Banksy’s Infamous Shredded Painting Is Out of the Bin and Back at Auction—for Nearly Four Times Its Previous Price

Sotheby's will sell the painting in October with a current low estimate set at $5.5 million.

Banksy's Love In The Bin on view at Museum Frieder Burda before moving to Stuttgart. Photo by Alexander Scheuber/Getty Images.

It’s been just about three years since the anonymous artist Banksy captured headlines around the world when one of his most famous images, a girl with a balloon, self-destructed in Sotheby’s London auction room moments after selling for $1.4 million.

During the now-legendary sale, the image began slipping through a shredder secretly built into the bottom of the frame seconds after the hammer came down. Amid viral videos and intense debate about the act itself and whether Sotheby’s had been “in on it,” the painting was re-christened by Banksy as a 2018 work called Love is in the Bin, and also re-authenticated with a new certificate from his entity, Pest Control.

At the time, Sotheby’s revealed that the buyer, a longtime female client, had agreed to keep it, and would put it on public view. Well guess what? It’s baaaaack.

Sotheby’s revealed today that the work is making a repeat appearance on the auction block.
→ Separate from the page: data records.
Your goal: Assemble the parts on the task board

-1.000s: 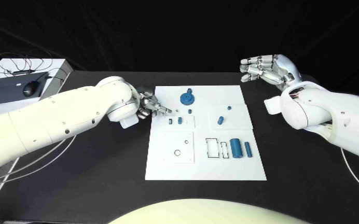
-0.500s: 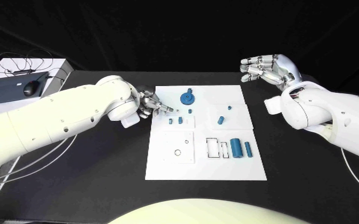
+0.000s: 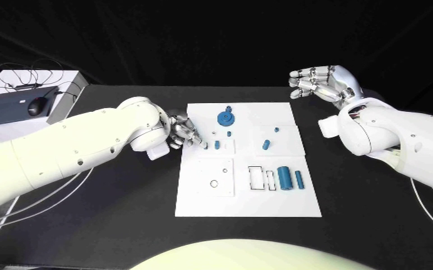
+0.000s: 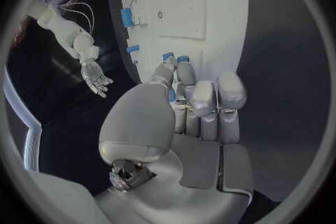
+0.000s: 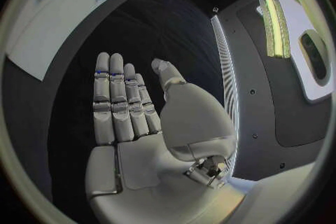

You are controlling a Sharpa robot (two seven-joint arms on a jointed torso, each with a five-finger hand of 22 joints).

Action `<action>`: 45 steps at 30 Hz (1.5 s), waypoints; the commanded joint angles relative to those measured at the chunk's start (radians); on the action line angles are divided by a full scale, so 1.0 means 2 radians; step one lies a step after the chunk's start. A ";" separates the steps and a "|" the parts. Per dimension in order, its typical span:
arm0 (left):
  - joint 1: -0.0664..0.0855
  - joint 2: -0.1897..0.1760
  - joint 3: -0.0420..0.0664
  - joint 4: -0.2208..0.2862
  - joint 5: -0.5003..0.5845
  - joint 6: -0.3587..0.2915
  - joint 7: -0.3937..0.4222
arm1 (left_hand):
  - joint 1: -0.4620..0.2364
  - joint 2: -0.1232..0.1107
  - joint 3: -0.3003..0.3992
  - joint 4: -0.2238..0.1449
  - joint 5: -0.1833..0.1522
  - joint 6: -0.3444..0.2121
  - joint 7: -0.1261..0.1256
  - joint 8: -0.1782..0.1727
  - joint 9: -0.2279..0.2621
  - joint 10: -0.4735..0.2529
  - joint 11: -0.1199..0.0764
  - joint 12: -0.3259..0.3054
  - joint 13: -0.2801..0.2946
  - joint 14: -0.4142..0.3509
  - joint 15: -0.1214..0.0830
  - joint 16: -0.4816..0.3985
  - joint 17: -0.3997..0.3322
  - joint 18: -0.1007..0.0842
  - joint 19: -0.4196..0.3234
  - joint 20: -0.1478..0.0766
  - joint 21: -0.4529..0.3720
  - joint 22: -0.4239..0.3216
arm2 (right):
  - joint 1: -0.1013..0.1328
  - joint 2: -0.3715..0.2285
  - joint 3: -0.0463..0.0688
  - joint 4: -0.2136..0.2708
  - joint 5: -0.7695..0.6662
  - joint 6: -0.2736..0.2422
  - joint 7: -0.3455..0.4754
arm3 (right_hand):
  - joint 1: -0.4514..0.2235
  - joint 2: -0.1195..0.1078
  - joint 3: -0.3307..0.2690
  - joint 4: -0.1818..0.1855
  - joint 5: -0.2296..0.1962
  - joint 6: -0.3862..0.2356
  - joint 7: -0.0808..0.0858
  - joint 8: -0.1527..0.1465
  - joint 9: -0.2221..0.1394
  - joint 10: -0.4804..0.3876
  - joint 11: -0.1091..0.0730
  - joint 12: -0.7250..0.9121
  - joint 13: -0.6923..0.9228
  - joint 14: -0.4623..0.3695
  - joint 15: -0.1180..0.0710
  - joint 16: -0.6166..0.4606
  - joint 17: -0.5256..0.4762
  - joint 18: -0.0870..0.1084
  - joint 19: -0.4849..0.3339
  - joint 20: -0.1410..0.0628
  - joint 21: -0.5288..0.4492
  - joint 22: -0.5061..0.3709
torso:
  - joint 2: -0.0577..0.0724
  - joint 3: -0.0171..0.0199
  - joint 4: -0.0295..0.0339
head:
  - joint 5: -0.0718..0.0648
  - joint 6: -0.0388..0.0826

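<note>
left hand (image 3: 185, 134) – fingers reach the small blue part (image 3: 206, 146), holding nothing | right hand (image 3: 323, 84) spread, idle | I judge part light, rigid – pinch its sides

Head view was evenly lit from above; the white task board (image 3: 248, 182) read bright against the black table (image 3: 108, 220), the backdrop dark. Soft shadows only. Wrist views were fisheye circles, edges bent, rims dim. Sheen showed on the right hand (image 5: 140, 140); a bright light strip (image 5: 274, 19) glared.
</note>
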State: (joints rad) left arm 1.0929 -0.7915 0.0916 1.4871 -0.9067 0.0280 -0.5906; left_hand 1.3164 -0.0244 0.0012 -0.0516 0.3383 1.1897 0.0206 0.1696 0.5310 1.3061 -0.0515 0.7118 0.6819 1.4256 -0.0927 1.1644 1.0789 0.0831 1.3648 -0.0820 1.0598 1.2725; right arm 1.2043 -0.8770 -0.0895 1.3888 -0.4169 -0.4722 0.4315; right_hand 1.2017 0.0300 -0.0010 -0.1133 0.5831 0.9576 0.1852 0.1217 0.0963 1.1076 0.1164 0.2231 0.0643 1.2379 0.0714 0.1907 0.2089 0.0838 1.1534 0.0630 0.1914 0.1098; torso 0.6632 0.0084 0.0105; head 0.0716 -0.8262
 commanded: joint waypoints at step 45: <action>-0.006 0.006 0.000 -0.013 -0.003 0.002 0.011 | -0.022 0.048 0.037 0.014 0.000 -0.023 0.001 0.026 0.003 0.000 0.001 -0.003 -0.003 0.000 0.001 -0.002 0.011 0.008 -0.003 0.001 -0.003 0.004 | -0.002 0.001 0.000 -0.001 -0.002 0.005 0.004 | -0.002 -0.002 0.006 -0.001 0.002 -0.001 0.001 0.000 -0.001 0.002 0.000 -0.004 -0.001 -0.002 0.000 -0.001 -0.001 -0.007 -0.003 -0.002 0.003 0.000 | 0.000 0.0000 -0.0002 | -0.002 -0.002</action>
State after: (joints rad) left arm 1.0813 -0.7802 0.0924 1.4645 -0.9088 0.0417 -0.5778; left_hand 1.2732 0.0605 0.0712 -0.0246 0.3324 1.1472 0.0229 0.2185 0.5379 1.3062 -0.0514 0.7117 0.6773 1.4256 -0.0927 1.1644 1.0991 0.0831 1.3649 -0.0819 1.0599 1.2801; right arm 1.2016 -0.8762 -0.0895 1.3865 -0.4169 -0.4721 0.4312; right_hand 1.2017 0.0300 0.0061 -0.1145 0.5831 0.9578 0.1851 0.1217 0.0955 1.1076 0.1164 0.2189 0.0643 1.2379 0.0714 0.1907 0.2088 0.0838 1.1498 0.0593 0.1914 0.1102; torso 0.6632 0.0089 0.0102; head 0.0680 -0.8307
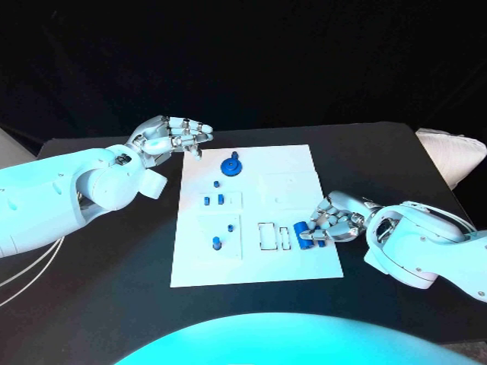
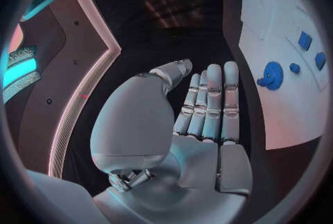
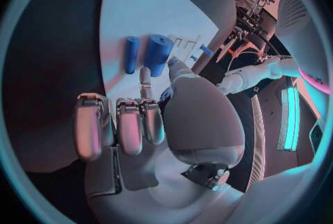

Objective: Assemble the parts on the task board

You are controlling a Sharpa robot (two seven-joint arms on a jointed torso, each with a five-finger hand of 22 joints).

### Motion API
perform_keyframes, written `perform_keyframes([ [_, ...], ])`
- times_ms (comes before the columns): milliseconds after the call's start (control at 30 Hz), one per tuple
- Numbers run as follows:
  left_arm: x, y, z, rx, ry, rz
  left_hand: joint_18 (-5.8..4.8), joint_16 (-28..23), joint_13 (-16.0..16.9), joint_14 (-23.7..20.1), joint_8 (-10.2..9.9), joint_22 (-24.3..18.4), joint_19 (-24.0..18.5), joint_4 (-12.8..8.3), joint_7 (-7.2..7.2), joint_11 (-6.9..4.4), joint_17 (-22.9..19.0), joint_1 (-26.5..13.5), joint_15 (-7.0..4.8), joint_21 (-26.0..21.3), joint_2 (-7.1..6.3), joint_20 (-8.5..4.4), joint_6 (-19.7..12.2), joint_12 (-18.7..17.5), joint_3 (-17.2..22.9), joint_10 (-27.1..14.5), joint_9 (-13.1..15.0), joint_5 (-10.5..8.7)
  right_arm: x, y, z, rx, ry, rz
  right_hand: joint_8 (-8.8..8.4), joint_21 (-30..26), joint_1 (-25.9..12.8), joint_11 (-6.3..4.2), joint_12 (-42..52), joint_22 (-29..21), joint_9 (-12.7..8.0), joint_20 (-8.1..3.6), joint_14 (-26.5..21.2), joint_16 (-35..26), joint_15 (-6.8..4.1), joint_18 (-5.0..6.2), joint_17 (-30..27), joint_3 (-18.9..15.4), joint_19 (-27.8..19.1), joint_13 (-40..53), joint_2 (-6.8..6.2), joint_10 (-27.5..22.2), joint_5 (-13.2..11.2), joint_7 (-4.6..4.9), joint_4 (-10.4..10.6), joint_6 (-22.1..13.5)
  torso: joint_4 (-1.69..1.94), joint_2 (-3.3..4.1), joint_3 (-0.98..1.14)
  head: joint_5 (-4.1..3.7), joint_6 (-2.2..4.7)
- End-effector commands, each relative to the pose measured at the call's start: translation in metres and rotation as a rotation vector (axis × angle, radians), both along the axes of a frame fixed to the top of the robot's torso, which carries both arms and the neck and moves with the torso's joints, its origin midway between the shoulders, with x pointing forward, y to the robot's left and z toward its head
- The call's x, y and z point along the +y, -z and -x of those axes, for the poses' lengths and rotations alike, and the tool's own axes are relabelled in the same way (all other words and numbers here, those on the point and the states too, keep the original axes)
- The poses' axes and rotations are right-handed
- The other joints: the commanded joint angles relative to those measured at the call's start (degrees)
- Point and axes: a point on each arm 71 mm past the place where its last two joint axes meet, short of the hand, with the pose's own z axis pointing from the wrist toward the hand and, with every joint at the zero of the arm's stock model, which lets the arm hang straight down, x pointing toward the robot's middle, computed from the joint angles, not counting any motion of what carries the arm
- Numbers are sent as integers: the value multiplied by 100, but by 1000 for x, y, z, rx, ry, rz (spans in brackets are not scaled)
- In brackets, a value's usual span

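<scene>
Black surface (image 1: 101, 304) fills most of the head view, w/ the white task board (image 1: 293, 160) lying flat at centre frame.

Nearest, lower right of frame: right hand (image 1: 333, 220) sits at the board's right edge, fingers curled down over the blue cylinders (image 1: 306, 233). Right wrist view shows a thick blue cylinder (image 3: 157, 54) and a thinner blue cylinder (image 3: 131, 54) lying side by side on the board just past the fingertips (image 3: 145, 75); one fingertip is at or on the thick one, but can't tell if the hand actually grips it or only touches.

Just left of those, two narrow rectangular slots (image 1: 275, 236) in the board. Lower centre-left of the board: a blue peg (image 1: 216, 244) and a small blue part (image 1: 231, 227) in a square recess. Mid-board, two small blue blocks (image 1: 213, 201) side by side, and a tiny blue part (image 1: 220, 184) above them.

Farther, upper part of the board: round blue gear-like part (image 1: 233, 166) w/ a knob on top.

Farthest, upper left of frame: left hand (image 1: 176, 137) hovers off the board's top-left corner, fingers bent inward, holding nothing. Left wrist view has its fingers (image 2: 211, 103) straight and close together, w/ the gear-like part beyond them on the board.
</scene>
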Motion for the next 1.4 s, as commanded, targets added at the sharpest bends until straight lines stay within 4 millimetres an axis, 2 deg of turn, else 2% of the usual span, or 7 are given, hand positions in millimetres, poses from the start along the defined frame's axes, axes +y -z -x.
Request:
perform_keyframes([
  [33, -3, -1, 1, 2, 26, 20, 82, -20, -3, -10, 51, -13, 29, 9, -27, -7, -5, -26, 34, -39, 60, 13, -26, 42, -28, -64, -4, 9, 3, 3, -1, -5, -20, 35, 34, 24, -74, -16, 24, 1042, 8, 10, 528, 20, -27, -92, 1129, -46, 370, 1377, -5, 530, -28, -14, -2, 31, 7, 2, -1, -42, 0],
  [367, -3, -1, 2, 4, 27, 19, 81, -20, -3, -11, 53, -14, 29, 11, -28, -8, -5, -29, 33, -41, 59, 13, -25, 43, -30, -68, -3, 9, 15, 14, -3, 1, -32, 78, 45, 19, -179, -16, 18, 1045, 21, 11, 527, 17, -27, -91, 1124, -195, 366, 1375, -8, 527, -48, -15, -1, 19, 0, -6, -6, -24, 0],
  [433, -3, -1, 2, 3, 27, 19, 81, -20, -3, -11, 53, -14, 29, 11, -28, -8, -5, -29, 33, -41, 59, 13, -25, 43, -30, -68, -3, 9, 18, 15, -3, -4, -40, 91, 55, 12, -176, -17, 9, 1046, 33, 11, 527, 17, -27, -90, 1128, -348, 363, 1371, 56, 523, 113, -16, -8, 7, -5, -7, -7, -6, 0],
  [900, -2, -1, 3, 3, 27, 16, 82, -20, -3, -19, 59, -25, 31, 19, -31, -8, -4, -34, 32, -58, 60, 15, -31, 53, -36, -94, -6, 11, 32, 24, 3, -4, -87, 145, 71, -31, 41, -15, -8, 1031, 51, 16, 529, 18, -24, -81, 1142, -499, 344, 1362, 105, 514, 286, -14, -18, -13, -2, -8, -10, 32, 0],
  [1067, -2, -1, 3, 3, 28, 16, 82, -20, -3, -19, 59, -25, 31, 19, -31, -8, -4, -34, 32, -58, 60, 15, -31, 53, -36, -94, -6, 11, 31, 23, 3, -16, -57, 117, 102, -3, 334, -38, 15, 1056, 57, 3, 535, 25, -42, -87, 1170, -315, 355, 1387, 228, 531, 494, -39, -27, 41, -5, -6, -6, 38, 0],
  [1267, -1, -1, 3, 4, 25, 14, 82, -20, -3, -19, 59, -25, 31, 19, -31, -8, -4, -34, 32, -58, 60, 15, -31, 53, -36, -94, -6, 11, 28, 21, 7, 100, 72, -18, 98, 56, 614, -73, 17, 1098, 31, -25, 542, 33, -73, -100, 1204, -23, 377, 1394, 244, 535, 945, -75, -55, 68, -13, -8, 0, 52, 0],
  [1400, -1, -1, 2, 5, 24, 13, 82, -20, -3, -19, 59, -25, 31, 19, -31, -8, -4, -34, 32, -58, 60, 15, -31, 53, -36, -94, -6, 11, 28, 15, 6, 142, 125, -82, 91, 67, 709, -77, 25, 1109, 14, -33, 545, 36, -78, -103, 1217, 135, 382, 1403, 193, 540, 1034, -77, -46, 79, -10, -5, -3, 35, 0],
])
It’s now slated for sale on October 14 in New Bond Street. And it appears that the shredding—which the house has cast as “the first work in history ever created during a live auction”—was a very expensive gesture.

Banksy, Love Is In The Bin Image courtesy Sotheby's

Banksy, Love Is In The Bin Image courtesy Sotheby’s

The painting now carries an estimate of £4 million to £6 million, which, at current exchange rates, works out to $5.5 million to $8.3 million. So if the work reaches even the minimum asking price at auction, that will still count as nearly quadruple its previous price. Not a bad return on a three-year investment.

Banksy wrote in a 2018 Instagram post at the time of the sale: “Some people think it didn’t really shred. It did. Some people think the auction house was in on it, they weren’t.”

The work “was born of the most spectacular artistic happening of the 21st century,” Sotheby’s senior director and chair of modern and contemporary art Alex Branczik said in a statement. When the work self-destructed in the saleroom, “Banksy sparked a global sensation that has since become a cultural phenomenon. During that memorable night, Banksy did not so much destroy an artwork by shredding it, but instead created one.”

Branczik added that the work is “considered heir to a venerated legacy of anti-establishment art that began with DADA and Marcel Duchamp more than a century ago.”

Love is in the Bin will go on public exhibition starting tomorrow (Saturday September 4) at noon for a special weekend preview in London, before going on a global tour to Hong Kong, Taipei, New York and back to New Bond Street once more.